Publishing on March 2, 2018

A beautiful snowy adventure, and a stunning glimpse of the near future in the frozen north.

When their parents died beneath the surface of a frozen lake, brothers Baldr and Thor began new lives as orphans. The loss of their parents gutted them both, but years later, with comfortable homes and good friends, the brothers were thriving.

Their world is upended when they notice green lights flashing like a beacon from a mountaintop that overlooks their sleepy Canadian town. They set out on a thrilling journey with friends Sophia and Nala, to reach the top of the mountain. Along the way, they gain a trusted canine companion, but soon the group is in over its head as they fight the arctic conditions and an ancient power.

I love retellings of Norse mythology. You got a Thor? I’ll take him. Bring me all your Thors. So it’s no surprise that I was excited to pick up this novella. The further I got into it, though, the less I wanted to continue.

First, the cast. The four main characters are basically indistinguishable. None of them had a unique voice or a motivation, and their personalities were limited to a few quick characteristics. Thor eats like a horse. Nala is writing her thesis. That’s about all I’ve got. They didn’t have any flaws or backstories or desires to make me care about them. Sure, the two brothers lost their parents, but that’s only mentioned from time to time in the narrative. The characters themselves don’t seem to be dealing with any grief or loss.

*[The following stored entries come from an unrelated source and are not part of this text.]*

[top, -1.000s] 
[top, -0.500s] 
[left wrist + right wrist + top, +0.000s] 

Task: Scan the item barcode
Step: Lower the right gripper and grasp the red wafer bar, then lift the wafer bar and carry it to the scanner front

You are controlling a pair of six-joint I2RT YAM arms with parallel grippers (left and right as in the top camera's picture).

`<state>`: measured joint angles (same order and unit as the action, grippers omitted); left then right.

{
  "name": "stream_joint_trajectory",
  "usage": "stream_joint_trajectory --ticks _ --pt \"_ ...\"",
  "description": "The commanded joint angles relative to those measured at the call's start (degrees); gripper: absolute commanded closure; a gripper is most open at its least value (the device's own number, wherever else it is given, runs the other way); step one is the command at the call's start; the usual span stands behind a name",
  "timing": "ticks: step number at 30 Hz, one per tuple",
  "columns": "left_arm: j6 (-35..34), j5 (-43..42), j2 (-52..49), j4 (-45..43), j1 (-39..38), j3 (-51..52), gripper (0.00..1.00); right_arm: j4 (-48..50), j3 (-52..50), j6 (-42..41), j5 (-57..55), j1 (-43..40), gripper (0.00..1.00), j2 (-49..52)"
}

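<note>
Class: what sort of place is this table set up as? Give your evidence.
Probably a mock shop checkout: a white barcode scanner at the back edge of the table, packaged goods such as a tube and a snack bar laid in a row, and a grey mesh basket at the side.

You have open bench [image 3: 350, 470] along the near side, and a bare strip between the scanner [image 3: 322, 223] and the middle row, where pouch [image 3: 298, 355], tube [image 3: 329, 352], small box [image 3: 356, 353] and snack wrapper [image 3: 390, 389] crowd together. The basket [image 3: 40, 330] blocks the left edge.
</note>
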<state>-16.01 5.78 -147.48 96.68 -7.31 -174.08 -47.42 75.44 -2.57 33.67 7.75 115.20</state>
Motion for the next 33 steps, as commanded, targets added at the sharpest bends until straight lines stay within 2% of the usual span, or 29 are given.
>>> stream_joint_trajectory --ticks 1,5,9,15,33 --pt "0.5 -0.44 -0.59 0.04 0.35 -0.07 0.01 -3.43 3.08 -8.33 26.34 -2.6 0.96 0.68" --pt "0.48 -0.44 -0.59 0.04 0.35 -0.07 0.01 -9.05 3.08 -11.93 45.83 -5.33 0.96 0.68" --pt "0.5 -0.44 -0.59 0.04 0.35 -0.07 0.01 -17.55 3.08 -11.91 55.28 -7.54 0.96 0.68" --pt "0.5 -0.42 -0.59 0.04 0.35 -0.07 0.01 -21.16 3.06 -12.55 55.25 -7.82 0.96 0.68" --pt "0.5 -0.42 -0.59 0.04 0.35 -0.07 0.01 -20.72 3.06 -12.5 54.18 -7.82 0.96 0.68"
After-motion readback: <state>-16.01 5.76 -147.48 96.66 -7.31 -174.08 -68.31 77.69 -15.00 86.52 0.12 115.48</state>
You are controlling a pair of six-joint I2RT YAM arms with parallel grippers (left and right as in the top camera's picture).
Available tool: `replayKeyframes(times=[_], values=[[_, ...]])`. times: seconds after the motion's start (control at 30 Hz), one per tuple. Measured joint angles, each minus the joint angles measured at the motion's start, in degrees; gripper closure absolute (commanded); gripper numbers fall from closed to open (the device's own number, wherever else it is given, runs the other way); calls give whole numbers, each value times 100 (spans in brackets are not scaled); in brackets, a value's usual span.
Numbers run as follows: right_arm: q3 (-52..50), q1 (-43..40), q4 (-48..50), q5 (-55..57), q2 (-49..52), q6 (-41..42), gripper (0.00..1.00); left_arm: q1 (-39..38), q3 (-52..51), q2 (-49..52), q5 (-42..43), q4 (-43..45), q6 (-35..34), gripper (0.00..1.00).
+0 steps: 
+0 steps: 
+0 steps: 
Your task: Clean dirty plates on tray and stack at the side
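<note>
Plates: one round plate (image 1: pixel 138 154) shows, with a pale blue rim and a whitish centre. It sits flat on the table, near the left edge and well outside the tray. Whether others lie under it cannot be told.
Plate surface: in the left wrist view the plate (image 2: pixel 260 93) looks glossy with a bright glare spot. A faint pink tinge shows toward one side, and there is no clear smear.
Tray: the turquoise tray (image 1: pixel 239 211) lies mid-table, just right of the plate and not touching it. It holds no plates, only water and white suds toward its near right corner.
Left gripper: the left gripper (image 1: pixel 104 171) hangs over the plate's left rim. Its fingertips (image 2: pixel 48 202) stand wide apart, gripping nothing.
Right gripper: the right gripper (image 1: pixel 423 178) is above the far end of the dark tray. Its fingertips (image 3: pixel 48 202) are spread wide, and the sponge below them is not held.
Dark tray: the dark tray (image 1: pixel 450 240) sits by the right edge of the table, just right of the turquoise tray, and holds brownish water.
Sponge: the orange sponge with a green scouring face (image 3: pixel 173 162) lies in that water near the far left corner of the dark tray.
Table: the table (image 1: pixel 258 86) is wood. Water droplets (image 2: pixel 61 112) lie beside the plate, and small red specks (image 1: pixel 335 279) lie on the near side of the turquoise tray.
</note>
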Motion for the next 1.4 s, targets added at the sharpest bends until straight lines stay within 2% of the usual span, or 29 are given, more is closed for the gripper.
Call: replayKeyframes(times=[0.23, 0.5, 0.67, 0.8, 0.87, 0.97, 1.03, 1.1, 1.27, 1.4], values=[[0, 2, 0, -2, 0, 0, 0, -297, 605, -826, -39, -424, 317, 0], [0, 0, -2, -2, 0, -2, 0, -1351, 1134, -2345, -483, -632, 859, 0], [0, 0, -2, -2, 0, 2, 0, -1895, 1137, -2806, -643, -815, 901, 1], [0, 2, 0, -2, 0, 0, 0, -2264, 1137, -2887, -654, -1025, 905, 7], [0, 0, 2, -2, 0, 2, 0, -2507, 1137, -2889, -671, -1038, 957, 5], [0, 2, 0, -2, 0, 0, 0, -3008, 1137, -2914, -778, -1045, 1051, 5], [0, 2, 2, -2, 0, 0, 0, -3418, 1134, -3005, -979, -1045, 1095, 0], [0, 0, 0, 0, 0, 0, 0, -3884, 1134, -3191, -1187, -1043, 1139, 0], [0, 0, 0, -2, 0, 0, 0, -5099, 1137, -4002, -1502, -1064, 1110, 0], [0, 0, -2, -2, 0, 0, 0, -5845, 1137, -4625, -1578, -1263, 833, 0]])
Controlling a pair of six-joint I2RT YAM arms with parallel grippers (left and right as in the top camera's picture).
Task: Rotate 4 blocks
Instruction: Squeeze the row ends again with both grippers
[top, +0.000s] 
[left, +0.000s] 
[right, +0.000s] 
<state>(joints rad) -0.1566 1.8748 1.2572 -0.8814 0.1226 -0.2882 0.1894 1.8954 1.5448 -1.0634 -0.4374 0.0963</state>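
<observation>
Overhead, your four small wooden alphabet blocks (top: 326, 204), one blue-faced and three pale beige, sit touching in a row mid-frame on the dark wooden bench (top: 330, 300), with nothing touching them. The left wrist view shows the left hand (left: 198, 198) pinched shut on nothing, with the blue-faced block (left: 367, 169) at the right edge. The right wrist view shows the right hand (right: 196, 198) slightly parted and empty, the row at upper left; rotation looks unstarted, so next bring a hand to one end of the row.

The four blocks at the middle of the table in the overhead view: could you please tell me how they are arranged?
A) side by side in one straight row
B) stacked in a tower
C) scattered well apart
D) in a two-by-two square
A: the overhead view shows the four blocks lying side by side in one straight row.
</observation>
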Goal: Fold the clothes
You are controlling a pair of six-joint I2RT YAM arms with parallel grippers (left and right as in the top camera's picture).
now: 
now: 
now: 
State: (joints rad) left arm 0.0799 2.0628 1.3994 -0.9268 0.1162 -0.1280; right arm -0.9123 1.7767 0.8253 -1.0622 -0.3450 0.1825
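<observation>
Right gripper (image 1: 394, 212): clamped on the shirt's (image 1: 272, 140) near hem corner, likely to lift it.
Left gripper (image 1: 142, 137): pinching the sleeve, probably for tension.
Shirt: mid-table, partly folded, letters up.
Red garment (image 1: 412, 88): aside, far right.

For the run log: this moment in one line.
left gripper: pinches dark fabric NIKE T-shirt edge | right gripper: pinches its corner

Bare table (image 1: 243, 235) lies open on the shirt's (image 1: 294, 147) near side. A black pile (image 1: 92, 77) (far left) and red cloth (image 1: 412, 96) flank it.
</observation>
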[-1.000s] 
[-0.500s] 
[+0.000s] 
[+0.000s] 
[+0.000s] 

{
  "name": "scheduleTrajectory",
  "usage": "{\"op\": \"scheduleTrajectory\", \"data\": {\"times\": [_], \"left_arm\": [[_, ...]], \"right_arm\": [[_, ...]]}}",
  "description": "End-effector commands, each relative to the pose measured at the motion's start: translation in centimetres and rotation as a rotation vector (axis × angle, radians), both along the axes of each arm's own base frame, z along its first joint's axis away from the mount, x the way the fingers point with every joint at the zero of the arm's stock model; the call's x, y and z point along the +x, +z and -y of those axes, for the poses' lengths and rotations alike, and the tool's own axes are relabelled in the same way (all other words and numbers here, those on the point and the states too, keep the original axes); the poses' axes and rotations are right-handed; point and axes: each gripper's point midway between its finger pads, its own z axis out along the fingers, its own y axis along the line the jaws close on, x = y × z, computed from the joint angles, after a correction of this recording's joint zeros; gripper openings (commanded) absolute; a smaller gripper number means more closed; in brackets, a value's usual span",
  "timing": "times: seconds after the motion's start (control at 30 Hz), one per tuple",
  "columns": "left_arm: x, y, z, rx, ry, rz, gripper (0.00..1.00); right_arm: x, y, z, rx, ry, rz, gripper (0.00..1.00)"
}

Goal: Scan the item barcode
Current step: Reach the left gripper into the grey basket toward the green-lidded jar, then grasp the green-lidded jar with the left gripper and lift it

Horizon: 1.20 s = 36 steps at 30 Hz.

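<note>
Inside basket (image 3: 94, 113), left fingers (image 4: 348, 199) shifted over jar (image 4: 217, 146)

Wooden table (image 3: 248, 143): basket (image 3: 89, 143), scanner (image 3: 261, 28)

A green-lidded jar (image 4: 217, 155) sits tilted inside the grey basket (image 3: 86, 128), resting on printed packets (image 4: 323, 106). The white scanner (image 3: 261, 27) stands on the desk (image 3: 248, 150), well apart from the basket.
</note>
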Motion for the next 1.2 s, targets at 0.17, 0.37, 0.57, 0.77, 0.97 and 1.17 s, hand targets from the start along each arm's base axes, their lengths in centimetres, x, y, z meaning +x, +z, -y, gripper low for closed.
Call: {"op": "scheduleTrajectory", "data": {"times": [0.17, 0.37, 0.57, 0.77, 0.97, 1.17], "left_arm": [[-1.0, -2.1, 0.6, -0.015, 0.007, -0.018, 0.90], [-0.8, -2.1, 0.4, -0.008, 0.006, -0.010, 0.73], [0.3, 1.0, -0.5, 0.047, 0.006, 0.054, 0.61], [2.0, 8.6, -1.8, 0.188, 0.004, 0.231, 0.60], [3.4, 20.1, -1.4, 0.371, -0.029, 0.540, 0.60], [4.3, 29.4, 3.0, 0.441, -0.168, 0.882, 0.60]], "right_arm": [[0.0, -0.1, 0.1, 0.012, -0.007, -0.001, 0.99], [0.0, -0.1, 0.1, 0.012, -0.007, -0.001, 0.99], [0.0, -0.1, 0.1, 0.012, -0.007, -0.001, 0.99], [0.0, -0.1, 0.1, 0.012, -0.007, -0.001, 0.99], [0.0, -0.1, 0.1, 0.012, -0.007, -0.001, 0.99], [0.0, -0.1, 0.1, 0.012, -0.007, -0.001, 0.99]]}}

And then there’s the plot. I have a rule – if the central conflict hasn’t appeared by the 30% mark, I’m putting the book down. Sadly, this book was one of the ones I had to put down. Absolutely nothing was at stake for these characters. They were curious about a flashing light on a mountain and went on a trek to find it. There was no tension, no personal stakes in the mystery, no danger – just a casual curiosity, which wasn’t enough to hold my interest.

The near-future world that Runberg sketches is intriguing, but the rest of her novella needs a bit of work. I’d be interested in giving it another try after a thorough rewrite.